A funny thing about the “job” is that, while in some cases it can be directly related to the Passion, it is usually not the strong point of the creative person in question. In fact, to use myself as an example, I’ve been through several jobs, having either been fired or quit, clearly because they were not what I was designed for. It’s not uncommon for creative people to not be able to hold a “job.”

This is sometimes seen by the outside world is impulsive or irresponsible. “Why can’t you keep a job?” “Don’t you want to be stable?” There is something seen as “wrong” with the creative person. The truth is, the creative person just wants to be creative. The “job” is the opposite, in most cases, of the creative person’s nature.

The creative person then has to work around the rigid demands of the “job” until such point that he or she can break away and have the “job” be the “Passion” (entrepreneurialism). This makes the “job” an interim necessity for the creative person. Problem is, most people do not see jobs as “interim necessities,” but as something that you’ll always have to do, or even a “career” (love that word). “You need to make money!” “Gotta have a job!” And the idea of the art paying for itself gets swept under the rug, because the art ain’t payin’ the bills.

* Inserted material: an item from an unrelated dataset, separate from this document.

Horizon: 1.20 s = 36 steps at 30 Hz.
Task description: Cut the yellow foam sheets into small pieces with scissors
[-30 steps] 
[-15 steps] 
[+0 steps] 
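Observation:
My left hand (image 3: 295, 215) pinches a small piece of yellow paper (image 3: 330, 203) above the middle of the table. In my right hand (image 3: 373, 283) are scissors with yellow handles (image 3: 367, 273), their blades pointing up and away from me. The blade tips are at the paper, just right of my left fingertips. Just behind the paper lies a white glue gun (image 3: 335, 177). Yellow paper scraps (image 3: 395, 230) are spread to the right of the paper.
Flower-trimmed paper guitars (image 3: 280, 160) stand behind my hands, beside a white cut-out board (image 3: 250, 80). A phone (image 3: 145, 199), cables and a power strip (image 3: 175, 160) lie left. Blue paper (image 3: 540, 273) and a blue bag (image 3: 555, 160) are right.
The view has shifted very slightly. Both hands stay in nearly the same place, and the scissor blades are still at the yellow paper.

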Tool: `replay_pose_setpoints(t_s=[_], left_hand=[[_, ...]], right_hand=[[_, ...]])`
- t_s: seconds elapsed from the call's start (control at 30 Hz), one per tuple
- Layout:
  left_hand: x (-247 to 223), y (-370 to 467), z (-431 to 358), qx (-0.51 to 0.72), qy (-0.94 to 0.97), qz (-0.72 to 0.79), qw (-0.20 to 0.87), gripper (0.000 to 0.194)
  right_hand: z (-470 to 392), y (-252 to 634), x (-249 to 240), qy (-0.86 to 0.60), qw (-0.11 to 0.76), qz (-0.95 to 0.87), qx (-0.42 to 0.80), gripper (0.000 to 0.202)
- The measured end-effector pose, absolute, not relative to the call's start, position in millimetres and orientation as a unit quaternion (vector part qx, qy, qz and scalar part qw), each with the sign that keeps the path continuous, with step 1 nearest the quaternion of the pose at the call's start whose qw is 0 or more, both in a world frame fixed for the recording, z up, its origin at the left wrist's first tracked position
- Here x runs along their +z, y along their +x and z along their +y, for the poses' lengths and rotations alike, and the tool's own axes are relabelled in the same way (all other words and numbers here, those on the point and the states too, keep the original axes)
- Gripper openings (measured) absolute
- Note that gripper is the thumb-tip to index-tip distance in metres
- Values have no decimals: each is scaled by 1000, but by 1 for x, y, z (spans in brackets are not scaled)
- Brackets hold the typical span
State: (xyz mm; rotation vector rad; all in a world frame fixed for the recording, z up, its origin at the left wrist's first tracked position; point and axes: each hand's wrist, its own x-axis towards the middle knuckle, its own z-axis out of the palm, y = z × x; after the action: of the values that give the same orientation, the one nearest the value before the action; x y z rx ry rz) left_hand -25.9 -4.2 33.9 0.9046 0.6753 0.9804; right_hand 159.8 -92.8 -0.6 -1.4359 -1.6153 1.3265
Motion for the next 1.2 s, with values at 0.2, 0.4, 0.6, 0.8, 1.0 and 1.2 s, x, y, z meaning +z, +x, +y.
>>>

I believe that we are all naturally creative. If we weren’t, there wouldn’t be cars, houses, or clothing. The man-made objects we’ve grown so used to would not exist. There would be no such thing as music or painting. The very fabric of reality is based on creation (birth). The grass is green, the sky is blue. A species is threatened, it finds creative ways to survive.

Does it follow that we would all be naturally entrepreneurs? No. There’s only a handful of people who even want to be. But I do think that we all want to be free – free to be creative, free to be debt-free, free to eat Doritos and watch television on the weekends. OK, maybe the Doritos thing is a notch or two below the “creative” impulse, but my point is that freedom and creativity are bedmates.

Passion has a price. You can’t just show up for work, then go home and eat Doritos. Passion hurts. Passion stings. Passion makes you get slapped around.

This is a touchy subject – I realize. But hey, I never said I would sugarcoat anything, did I?

Are you a creative person with a Passion? Do you find that your “job” is in harmony with your passion, or simply a means to the end of supporting your passion until your passion can support itself?